WORK TO COMPLETE →
Go through the data line by line and count the lines that hold "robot". Reply with the total only.

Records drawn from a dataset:
BEGIN

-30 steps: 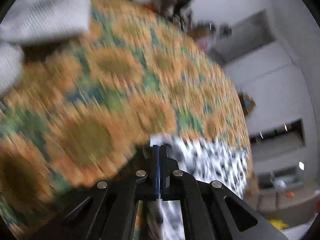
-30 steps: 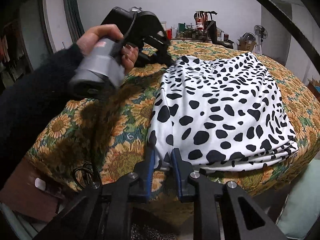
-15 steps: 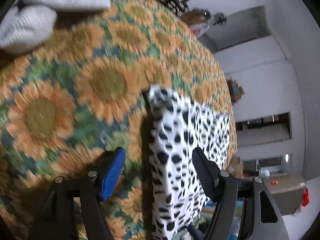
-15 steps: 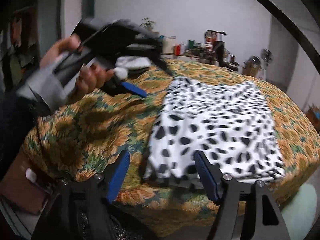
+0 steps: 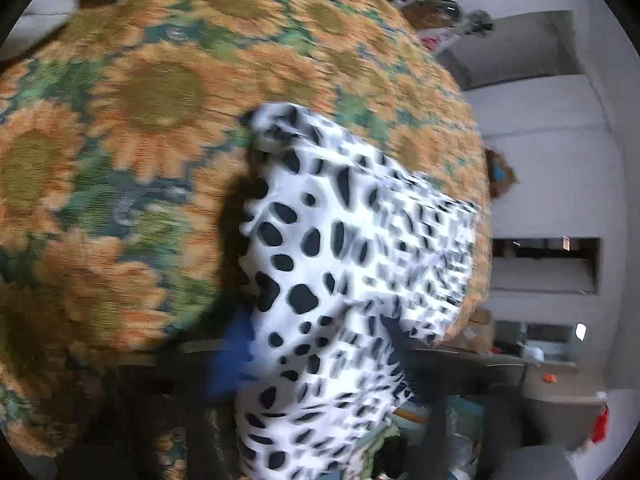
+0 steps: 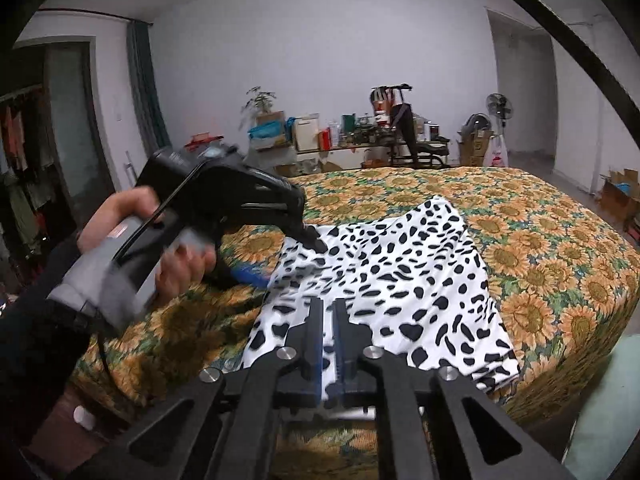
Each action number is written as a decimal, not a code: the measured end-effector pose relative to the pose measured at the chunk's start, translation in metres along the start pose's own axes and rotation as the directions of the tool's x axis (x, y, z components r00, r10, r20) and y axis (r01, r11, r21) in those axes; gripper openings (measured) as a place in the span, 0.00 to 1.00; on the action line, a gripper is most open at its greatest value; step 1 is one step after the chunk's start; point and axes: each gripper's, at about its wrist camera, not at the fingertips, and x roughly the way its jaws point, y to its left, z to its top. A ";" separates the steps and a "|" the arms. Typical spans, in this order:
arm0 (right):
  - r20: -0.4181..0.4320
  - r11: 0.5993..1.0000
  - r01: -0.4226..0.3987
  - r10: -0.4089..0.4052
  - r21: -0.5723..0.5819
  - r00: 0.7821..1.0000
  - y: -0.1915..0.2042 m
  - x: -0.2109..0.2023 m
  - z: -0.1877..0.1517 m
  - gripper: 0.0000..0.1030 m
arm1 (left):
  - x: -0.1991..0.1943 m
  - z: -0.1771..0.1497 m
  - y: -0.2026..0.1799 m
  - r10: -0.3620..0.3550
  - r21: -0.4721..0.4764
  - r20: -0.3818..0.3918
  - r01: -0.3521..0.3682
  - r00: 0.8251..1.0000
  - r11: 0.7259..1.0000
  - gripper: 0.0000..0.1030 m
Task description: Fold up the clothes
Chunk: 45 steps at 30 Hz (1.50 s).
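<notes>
The spotted garment (image 6: 400,276) is lying on the sunflower bedspread (image 6: 560,248), its near-left edge lifting. Both grippers' jaws have just been closing on that edge: the right gripper (image 6: 328,316) is pinching cloth nearest, the left gripper (image 6: 296,248) farther along. A fold is beginning; next, probably, both corners are travelling together toward the right edge.

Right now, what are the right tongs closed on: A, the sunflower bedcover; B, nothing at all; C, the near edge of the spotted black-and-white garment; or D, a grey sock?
C. In the right wrist view the right tongs, which have just been closing, pinch the near edge of the spotted garment, lifting it off the sunflower bedcover.
</notes>
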 end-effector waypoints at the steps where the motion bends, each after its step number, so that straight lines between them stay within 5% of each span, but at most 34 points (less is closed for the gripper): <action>1: 0.011 1.000 0.016 -0.016 -0.021 1.000 0.004 -0.002 -0.004 0.39 | 0.002 0.001 0.000 -0.023 -0.014 -0.009 0.023 1.000 1.000 0.18; 3: 0.043 0.996 0.042 -0.039 -0.075 0.998 0.014 -0.007 -0.021 0.77 | 0.002 0.003 0.002 -0.094 -0.035 -0.024 0.093 0.995 0.995 0.18; 7: 0.023 0.986 0.003 0.001 -0.169 1.000 0.030 0.000 -0.046 0.86 | 0.003 0.007 0.010 -0.220 -0.120 -0.076 0.211 0.972 0.970 0.16; 16: 0.062 0.976 0.032 -0.019 -0.217 0.998 0.062 0.031 -0.060 0.99 | 0.014 0.017 -0.005 -0.308 -0.146 -0.114 0.291 0.944 0.946 0.16; 26: 0.088 0.989 -0.005 0.018 -0.149 0.996 0.058 0.058 -0.057 1.00 | 0.012 0.021 -0.013 -0.445 -0.166 -0.203 0.417 0.872 0.894 0.16; 30: 0.046 0.995 -0.042 0.046 -0.086 0.998 0.036 0.064 -0.050 0.85 | 0.017 0.024 -0.012 -0.503 -0.194 -0.213 0.468 0.838 0.862 0.16; 35: 0.031 0.995 -0.083 0.085 -0.051 0.996 0.023 0.055 -0.047 0.86 | 0.038 0.029 -0.021 -0.564 -0.207 -0.234 0.526 0.792 0.825 0.16; 42: -0.046 0.995 0.050 -0.054 -0.088 0.997 0.048 0.063 -0.036 0.90 | 0.048 0.032 -0.032 -0.575 -0.193 -0.240 0.542 0.782 0.818 0.16; 44: -0.084 0.985 0.124 -0.134 -0.119 0.987 0.056 0.074 -0.035 0.82 | 0.040 0.029 -0.027 -0.566 -0.189 -0.221 0.535 0.794 0.824 0.16; 45: -0.093 0.972 0.183 -0.198 -0.147 0.976 0.058 0.080 -0.037 0.67 | 0.030 0.024 -0.020 -0.555 -0.182 -0.204 0.526 0.807 0.831 0.16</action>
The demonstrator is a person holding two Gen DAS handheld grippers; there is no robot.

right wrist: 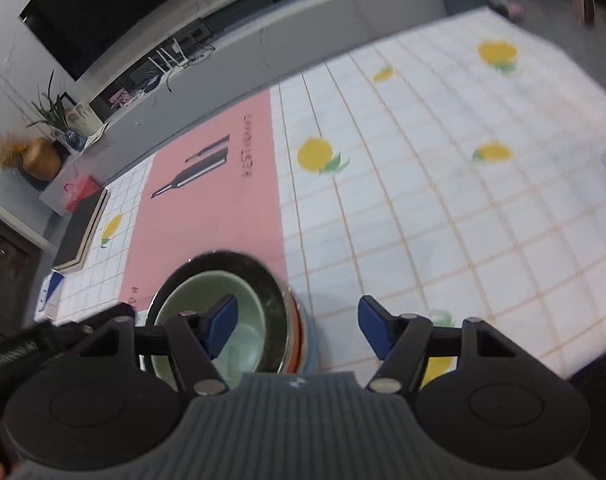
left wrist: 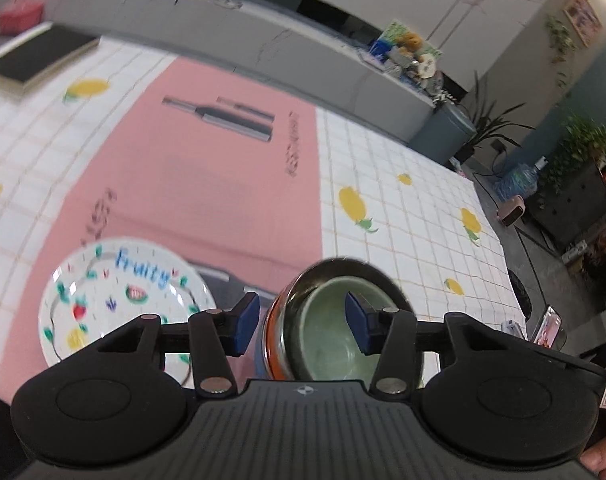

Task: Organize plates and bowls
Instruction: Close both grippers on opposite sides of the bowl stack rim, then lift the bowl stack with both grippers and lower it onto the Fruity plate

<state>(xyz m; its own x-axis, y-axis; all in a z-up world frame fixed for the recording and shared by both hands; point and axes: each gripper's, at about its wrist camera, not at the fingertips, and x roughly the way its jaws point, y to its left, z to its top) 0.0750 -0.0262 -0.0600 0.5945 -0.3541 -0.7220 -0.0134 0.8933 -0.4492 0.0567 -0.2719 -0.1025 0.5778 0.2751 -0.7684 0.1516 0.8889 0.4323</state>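
Bowls nested, mouths up, to save table space: a green bowl (left wrist: 335,332) sits inside a steel bowl (left wrist: 343,268), itself on orange and blue ones, I believe; blur hides their rims. From my left gripper (left wrist: 301,324) the stack lies at twelve o'clock, its jaws moderately wide, straddling the near wall without pressing. My right gripper (right wrist: 297,330) stands wide and empty, stack at ten o'clock. The fruit plate (left wrist: 123,300) lies flat at ten o'clock of the left gripper, lettering toward the far edge of the tablecloth (left wrist: 403,200).
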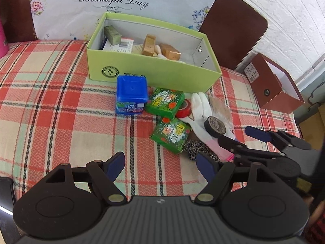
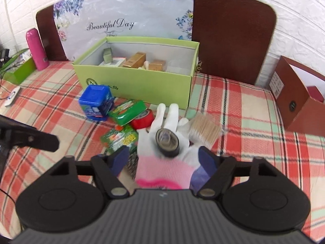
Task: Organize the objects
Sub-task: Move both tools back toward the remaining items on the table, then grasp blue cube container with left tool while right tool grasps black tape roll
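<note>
The left hand-held gripper (image 1: 160, 167) hangs with its blue-padded fingers apart over bare red, cream and mint plaid cloth (image 1: 61, 105), nothing between them. The right hand-held gripper (image 2: 164, 159) also has its fingers spread; the pink knitted cuff of a white fabric glove (image 2: 162, 142) lies between them, and the pads do not press on it. A roll of black tape (image 2: 167, 141) rests on the glove's palm. In the left wrist view the right gripper reaches in from the right, one finger just beside that roll.

Left of the glove sit two green printed cartons (image 1: 170, 137), one nearer (image 2: 119, 138) and one farther (image 1: 164, 102), with a metal scouring pad (image 1: 195, 148) beside the nearer one. A roll of red tape (image 2: 142, 119) lies between the farther carton and the glove's fingers. A bundle of pale wooden sticks (image 2: 204, 129) lies right of the glove. A blue square-lidded plastic tub (image 2: 95, 102) stands left of the cartons.

Behind them is an open light-green cardboard box (image 1: 150, 69) holding small gold and olive cartons (image 1: 149, 44). An open brown box (image 1: 274, 85) sits well off to the right, a pink flask (image 2: 36, 48) far left. A floral panel reading "Beautiful Day" (image 2: 121, 16) leans at the back.
</note>
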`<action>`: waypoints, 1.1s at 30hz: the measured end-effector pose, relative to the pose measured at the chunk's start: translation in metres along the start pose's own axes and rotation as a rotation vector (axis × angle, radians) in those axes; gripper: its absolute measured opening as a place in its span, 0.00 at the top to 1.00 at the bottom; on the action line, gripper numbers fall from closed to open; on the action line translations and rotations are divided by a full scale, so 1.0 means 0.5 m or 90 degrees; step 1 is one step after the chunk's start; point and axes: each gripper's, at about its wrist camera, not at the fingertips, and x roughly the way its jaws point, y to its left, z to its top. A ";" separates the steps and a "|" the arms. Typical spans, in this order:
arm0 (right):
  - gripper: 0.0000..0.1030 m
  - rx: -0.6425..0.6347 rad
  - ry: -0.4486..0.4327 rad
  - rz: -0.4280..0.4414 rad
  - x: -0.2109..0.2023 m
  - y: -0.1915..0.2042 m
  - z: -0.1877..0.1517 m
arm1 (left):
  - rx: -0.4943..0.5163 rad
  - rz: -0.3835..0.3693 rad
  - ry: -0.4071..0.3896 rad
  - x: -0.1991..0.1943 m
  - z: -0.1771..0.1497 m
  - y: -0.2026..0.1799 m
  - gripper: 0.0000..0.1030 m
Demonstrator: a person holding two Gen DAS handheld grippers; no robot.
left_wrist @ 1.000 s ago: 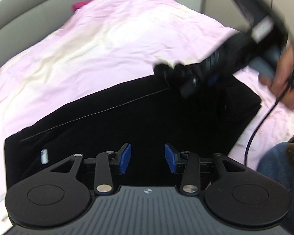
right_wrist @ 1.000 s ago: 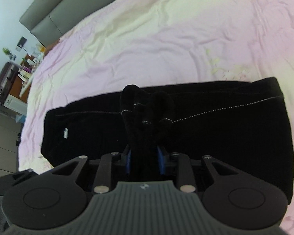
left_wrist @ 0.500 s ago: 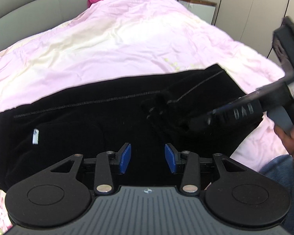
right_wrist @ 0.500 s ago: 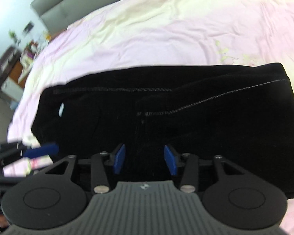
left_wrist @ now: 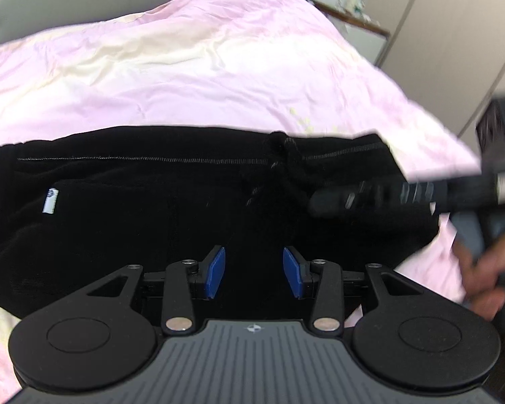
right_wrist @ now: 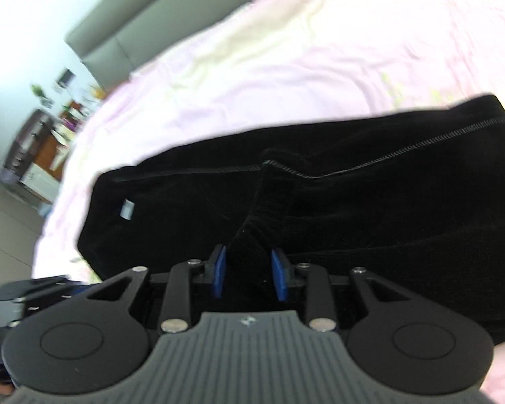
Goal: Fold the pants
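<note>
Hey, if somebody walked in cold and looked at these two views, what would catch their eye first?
The black pants first, a dark slab across the near part of the pink duvet. Next, the right gripper, its blue pads on either side of a raised ridge of the fabric, while the left gripper is open over the cloth. A small white tag stands out at the pants' left end.

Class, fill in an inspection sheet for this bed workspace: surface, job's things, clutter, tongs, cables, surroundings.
Surface: pink duvet, wrinkled.
Job's things: black pants lying across the duvet, white tag showing, a raised fold near the middle.
Clutter: nothing seen.
Tongs: left tongs open over the pants; right tongs with pants cloth between the pads, grip unclear.
Cables: nothing seen.
Surroundings: grey headboard, cluttered desk, wardrobe.
</note>
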 end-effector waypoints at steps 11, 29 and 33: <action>0.59 -0.038 0.070 -0.019 0.085 -0.026 -0.039 | -0.090 -0.048 0.070 0.132 0.056 0.007 0.38; 0.51 -0.038 -0.071 -0.210 -0.142 -0.196 -0.045 | -0.114 0.006 0.029 0.278 0.044 -0.012 0.62; 0.51 -0.023 -0.082 -0.239 -0.180 -0.256 -0.044 | -0.061 0.005 -0.008 0.230 0.066 -0.040 0.75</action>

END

EXPECTED ANSWER →
2